From this volatile milieu emerges a handful of vividly drawn characters in the dangerous pursuit of love, whether romantic or familial--each of them with secrets, and secret longings, that could spell certain ruin. And as their various schemes converge, the captivating figure at the center is Jack Maggs himself, at once frightening, mystifying, and utterly compelling.


"Imaginative and audacious . . . A twentieth-century, post-colonial Dickens novel . . . This strange, bold, gripping, and wonderful novel is the story of a power struggle, a double love story, a quest story, and a story of trickery and disguise. It's about taking possession--of an inheritance, of another person's soul, of your own destiny--and being taken possession of. Not least, it's the story of one writer's being possessed by another."
--Hermione Lee, The Observer

"Uncommonly exciting and engaging. As much as anyone now writing, Peter Carey is a master of storytelling. His empathy with his characters, combined with his psychological sharp-sightedness, has them almost jumping off the page in full human complexity. An especial bonus is his style . . . Vivid, exact, unexpected images and language match the quick, witty intelligence flickering through this novel, and make it a triumph of ebullient indictment, humane insight, and creative generosity."
--Peter Kemp, Sunday Times (London)

"Writing and philosophical contemplations of the highest order . . . On a par with, and more interesting than, his two earlier masterpieces . . . An absorbing, beautifully written novel finished off with a most satisfactory happy ending, and with incidents, an atmosphere, and ideas that linger in the mind."
--Carmen Callil, The Daily Telegraph

Review: As a novelist, Peter Carey is hardly a stranger to the 19th century: his Oscar and Lucinda was a veritable treasure-trove of Victoriana. In this novel, however, Carey has set himself an even more complicated task--reinterpreting not only a vanished era but one of that era's masterpieces. Jack Maggs is a variation on Great Expectations, in which Dickens's tale is told from the viewpoint of Australian convict Abel Magwitch. The names, it's true, have been tinkered with, but the book's literary paternity is unmistakable. So, too, is the post- colonial spin that Carey puts on Dickens's material: this time around, the prodigal Maggs is perceived less as an invading alien than a righteous (if not particularly welcome) refugee.
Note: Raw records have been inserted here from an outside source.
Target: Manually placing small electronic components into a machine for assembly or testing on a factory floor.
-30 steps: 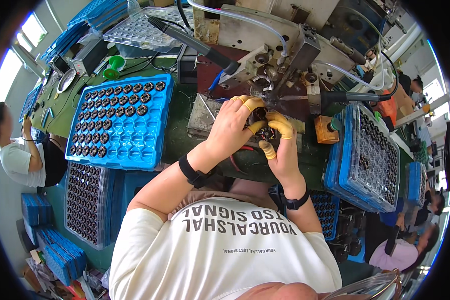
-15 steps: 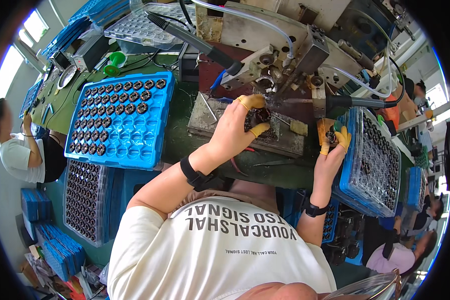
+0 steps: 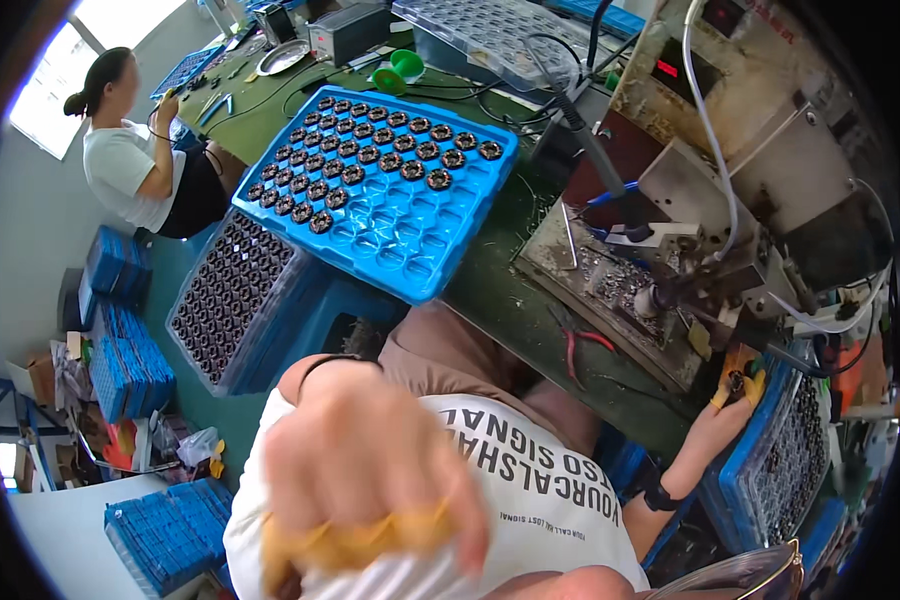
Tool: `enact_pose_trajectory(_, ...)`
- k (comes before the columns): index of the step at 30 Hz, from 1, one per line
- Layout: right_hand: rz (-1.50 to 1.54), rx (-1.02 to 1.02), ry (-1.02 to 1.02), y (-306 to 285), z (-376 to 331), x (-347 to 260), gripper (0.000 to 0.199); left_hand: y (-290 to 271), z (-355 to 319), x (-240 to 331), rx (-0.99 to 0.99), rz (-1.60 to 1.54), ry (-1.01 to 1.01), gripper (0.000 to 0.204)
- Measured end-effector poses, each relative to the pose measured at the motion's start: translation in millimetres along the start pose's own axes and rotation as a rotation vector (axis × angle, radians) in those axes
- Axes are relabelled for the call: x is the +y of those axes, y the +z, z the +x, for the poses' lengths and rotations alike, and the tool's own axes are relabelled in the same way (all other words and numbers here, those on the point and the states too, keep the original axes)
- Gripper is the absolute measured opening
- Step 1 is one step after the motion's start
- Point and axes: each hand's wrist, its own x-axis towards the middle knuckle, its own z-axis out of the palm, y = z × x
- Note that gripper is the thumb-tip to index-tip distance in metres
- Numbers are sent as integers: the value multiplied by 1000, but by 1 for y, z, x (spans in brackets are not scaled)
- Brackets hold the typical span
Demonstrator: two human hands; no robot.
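Observation:
My left hand [image 3: 370, 480] is raised close to the camera and badly blurred, with yellow finger cots on its curled fingers; whether it holds anything is unclear. My right hand [image 3: 732, 395], also in yellow finger cots, pinches a small dark round part [image 3: 736, 381] over the near edge of a blue tray [image 3: 775, 470] full of such parts on my right. Just above that hand stands the grey bench machine [image 3: 710, 230] with its hoses and metal base plate. A big blue tray [image 3: 400, 250], partly filled with dark round parts, lies on the green bench to the left.
Red-handled pliers [image 3: 582, 348] lie on the bench in front of the machine. Stacks of dark and blue trays [image 3: 225, 295] sit beside my left knee. A co-worker [image 3: 135, 160] sits at the far left end of the bench. Blue boxes [image 3: 165, 535] stand on the floor.
My left hand has left the machine and swung up toward the camera. My right hand stays at the right tray, now pinching a part. The view has tilted left.

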Motion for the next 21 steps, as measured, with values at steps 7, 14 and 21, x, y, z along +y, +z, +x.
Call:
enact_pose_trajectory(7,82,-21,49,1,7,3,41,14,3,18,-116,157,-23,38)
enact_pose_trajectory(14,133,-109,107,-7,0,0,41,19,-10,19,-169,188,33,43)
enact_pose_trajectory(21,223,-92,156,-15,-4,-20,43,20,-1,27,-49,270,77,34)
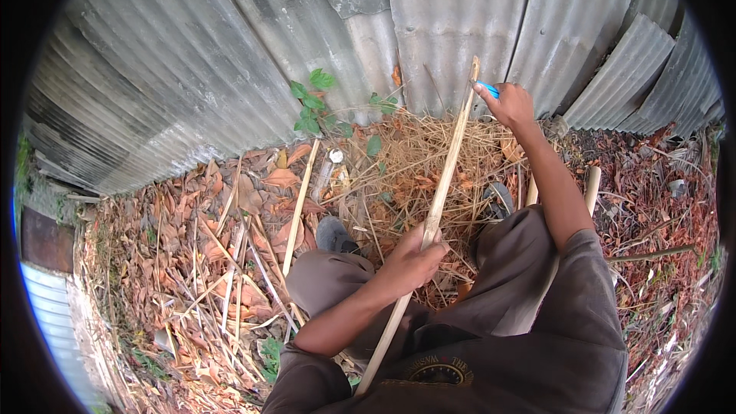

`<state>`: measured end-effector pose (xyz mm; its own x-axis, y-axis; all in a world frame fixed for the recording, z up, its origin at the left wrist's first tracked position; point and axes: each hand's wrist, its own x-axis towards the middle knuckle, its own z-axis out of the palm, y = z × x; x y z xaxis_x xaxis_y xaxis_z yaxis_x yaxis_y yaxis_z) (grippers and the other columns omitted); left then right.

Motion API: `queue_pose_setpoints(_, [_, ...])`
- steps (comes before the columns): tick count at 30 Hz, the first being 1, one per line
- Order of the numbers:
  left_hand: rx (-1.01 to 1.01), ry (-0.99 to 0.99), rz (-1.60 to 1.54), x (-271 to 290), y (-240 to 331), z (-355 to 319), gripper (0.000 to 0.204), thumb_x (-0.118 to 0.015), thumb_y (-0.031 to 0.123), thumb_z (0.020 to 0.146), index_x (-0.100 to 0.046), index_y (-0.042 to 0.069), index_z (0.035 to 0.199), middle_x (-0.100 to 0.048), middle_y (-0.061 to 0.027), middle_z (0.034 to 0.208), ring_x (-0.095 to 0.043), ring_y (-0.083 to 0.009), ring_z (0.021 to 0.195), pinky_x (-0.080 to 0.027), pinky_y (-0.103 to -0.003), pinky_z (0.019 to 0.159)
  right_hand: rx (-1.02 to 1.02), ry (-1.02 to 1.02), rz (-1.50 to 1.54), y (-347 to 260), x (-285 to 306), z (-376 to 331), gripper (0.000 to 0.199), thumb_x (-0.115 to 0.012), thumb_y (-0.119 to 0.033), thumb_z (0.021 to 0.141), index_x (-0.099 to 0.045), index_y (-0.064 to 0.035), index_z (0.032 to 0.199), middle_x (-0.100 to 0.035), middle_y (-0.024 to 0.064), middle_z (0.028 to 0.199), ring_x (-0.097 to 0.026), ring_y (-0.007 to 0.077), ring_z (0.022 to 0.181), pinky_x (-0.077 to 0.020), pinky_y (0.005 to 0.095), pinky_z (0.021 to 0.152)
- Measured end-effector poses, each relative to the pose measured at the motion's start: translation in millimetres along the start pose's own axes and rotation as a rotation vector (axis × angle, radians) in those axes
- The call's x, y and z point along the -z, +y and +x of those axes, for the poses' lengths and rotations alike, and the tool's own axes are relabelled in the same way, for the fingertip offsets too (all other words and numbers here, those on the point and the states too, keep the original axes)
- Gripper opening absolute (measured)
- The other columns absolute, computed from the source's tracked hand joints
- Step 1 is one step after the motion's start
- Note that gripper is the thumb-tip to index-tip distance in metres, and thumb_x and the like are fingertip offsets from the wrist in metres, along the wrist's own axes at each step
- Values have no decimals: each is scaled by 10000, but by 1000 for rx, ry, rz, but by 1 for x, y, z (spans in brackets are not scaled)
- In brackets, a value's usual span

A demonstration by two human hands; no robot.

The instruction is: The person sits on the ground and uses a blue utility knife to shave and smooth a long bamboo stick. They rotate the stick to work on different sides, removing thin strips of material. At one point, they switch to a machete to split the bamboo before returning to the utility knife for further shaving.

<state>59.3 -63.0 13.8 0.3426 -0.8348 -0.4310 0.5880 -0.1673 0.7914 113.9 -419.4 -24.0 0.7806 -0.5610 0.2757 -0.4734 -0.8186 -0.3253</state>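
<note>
A long pale wooden stick (452, 155) slants from my waist up and away toward the fence. My left hand (410, 262) is wrapped round it at about mid-length, between my knees. Out near its far end, my right hand (511, 105) is closed on a small blue-handled knife (487, 90), held against the stick's right side. The blade is too small to make out clearly. At that tip the wood looks darker and rougher. Dry straw-like strips (399, 153) lie heaped on the ground beneath the stick's far half.
A corrugated metal fence (322, 38) stands close in front. Another pale stick (301, 203) lies by my left knee, with several thinner sticks (234, 276) among dry leaves. More wood (593, 188) sticks out past my right knee. A leafy green plant (310, 107) grows at the fence's foot.
</note>
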Motion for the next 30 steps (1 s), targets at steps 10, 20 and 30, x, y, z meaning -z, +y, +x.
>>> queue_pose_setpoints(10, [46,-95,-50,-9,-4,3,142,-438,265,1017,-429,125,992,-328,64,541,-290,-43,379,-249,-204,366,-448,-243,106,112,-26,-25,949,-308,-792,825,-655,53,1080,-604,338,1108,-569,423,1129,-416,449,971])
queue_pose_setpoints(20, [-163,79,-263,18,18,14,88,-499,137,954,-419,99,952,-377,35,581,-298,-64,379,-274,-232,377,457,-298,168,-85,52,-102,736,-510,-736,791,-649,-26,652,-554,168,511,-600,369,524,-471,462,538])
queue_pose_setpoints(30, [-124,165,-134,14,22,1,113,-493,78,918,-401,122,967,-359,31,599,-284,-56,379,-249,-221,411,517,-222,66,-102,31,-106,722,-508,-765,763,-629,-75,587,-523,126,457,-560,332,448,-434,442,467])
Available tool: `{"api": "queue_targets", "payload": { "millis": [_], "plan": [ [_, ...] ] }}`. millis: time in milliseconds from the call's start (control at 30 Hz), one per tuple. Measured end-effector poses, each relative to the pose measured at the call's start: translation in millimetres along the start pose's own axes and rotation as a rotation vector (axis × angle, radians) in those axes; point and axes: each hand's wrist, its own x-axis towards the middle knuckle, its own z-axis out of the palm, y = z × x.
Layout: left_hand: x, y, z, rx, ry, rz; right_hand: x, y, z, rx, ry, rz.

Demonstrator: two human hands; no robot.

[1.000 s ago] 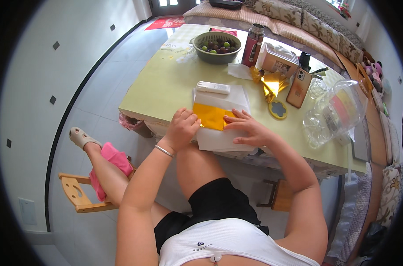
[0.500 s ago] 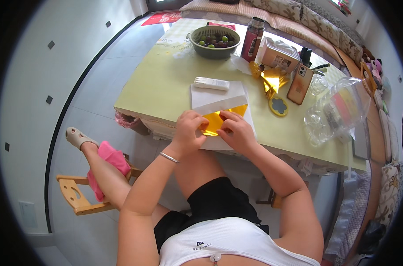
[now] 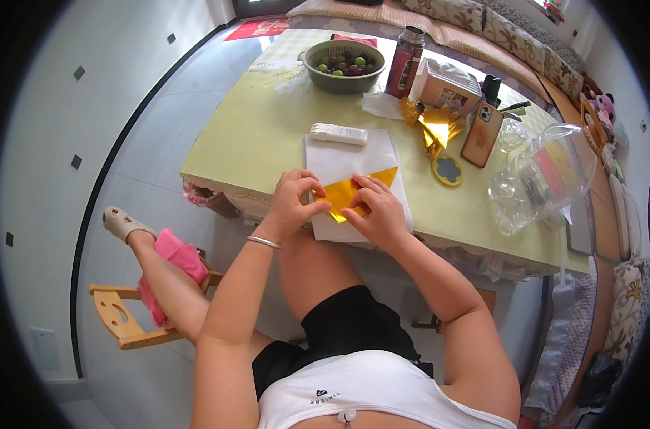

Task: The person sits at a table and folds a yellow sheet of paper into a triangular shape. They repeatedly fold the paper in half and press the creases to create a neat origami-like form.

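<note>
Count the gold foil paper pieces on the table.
2. One gold foil sheet lies on the white paper under both hands; a crumpled gold foil piece sits beside the phone. Others may be hidden.

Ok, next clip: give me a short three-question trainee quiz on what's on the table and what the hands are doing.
1. True or false: both the left hand and the right hand touch the gold paper.
2. What lies directly under the gold paper? A) a green bowl B) a white sheet C) a phone
3. Fill in: the bowl of fruit stands at the table's far side, next to a red ____.

Key
1. True: both hands press on it.
2. B, the white sheet.
3. Flask: the red flask stands upright just right of the bowl.
</note>
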Motion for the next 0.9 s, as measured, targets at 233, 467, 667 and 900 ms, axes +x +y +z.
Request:
{"api": "queue_targets", "payload": {
  "millis": [233,467,667,900],
  "plan": [
    [-5.6,-2.9,-14.3,-0.024,-0.141,0.037,-2.9,-5.7,-1.8,-0.135,-0.040,-0.145],
    [-5.9,-8.8,-8.1,0.037,-0.174,-0.005,-6.2,6.0,1.3,-0.043,0.042,-0.173],
    [-4.9,-7.8,-0.7,0.031,-0.056,0.041,-2.1,-9.0,-9.4,0.102,0.026,-0.067],
    [-3.0,-16.1,10.1,-0.172,0.072,-0.042,0.8,-6.0,-3.8,0.097,0.050,0.048]
  ]
}}
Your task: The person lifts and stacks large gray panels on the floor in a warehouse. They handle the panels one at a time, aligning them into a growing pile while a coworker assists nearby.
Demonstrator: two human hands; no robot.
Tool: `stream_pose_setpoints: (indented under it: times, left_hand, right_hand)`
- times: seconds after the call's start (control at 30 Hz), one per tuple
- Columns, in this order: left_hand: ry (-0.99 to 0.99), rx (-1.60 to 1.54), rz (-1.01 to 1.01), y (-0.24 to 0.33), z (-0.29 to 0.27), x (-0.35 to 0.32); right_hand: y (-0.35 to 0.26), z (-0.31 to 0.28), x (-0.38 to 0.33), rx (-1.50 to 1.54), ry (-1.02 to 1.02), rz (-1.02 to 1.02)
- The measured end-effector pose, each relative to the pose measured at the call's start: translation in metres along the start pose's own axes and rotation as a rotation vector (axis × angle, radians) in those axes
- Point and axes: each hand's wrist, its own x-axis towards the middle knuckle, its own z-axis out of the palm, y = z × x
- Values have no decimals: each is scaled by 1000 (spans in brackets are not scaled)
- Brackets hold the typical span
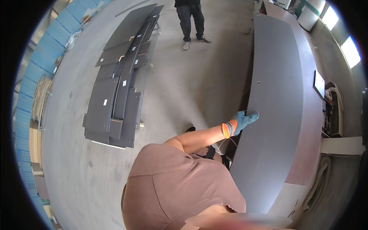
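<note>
My left hand [244, 121], in a blue-green work glove with a striped orange cuff, grips the near-left long edge of a long grey panel [274, 96]. One part of the glove, which looks like the thumb, lies on the top face; the remaining fingers wrap at the edge and are partly hidden. Flat across a long work surface [308, 126] rests the panel, with a small mark on its face. Out of sight is my right hand. My left arm reaches across from a pinkish-brown short sleeve.
Dark panels [124, 76] with small white labels lie in a low stack on the left. Beyond, a person in dark trousers [191, 19] stands on the concrete floor [168, 84]. A screen [319, 84] and hoses [318, 184] are at the right.
</note>
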Motion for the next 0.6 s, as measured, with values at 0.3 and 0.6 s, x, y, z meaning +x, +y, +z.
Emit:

Of course, rewriting a page-turner from the past offers some major perils, not the least of them being comparisons to the original. Carey, however, more than withstands the test of time, alluding to the formality of Victorian prose without ever bending over backward to duplicate it. In addition, his eye for physical detail--and the ways in which such details open small or large windows onto character--is on par with that of Dickens. Here, for example, he pins down both the body and soul of a household servant: "Miss Mott was lean and sinewy and there was nowhere much for such a violent shiver to hide itself. Consequently it went right up her spine and disappeared inside her little white cap and then, just when it seemed lost, it came out the other side and pulled up the ends of her thin mouth in a grimace." Throw in a wicked mastery of period slang, a subplot about Victorian mesmerism (of which Dickens was, in fact, a practitioner) and an amazing storytelling gift, and you have a novel which meets and exceeds almost any expectation one might bring to it.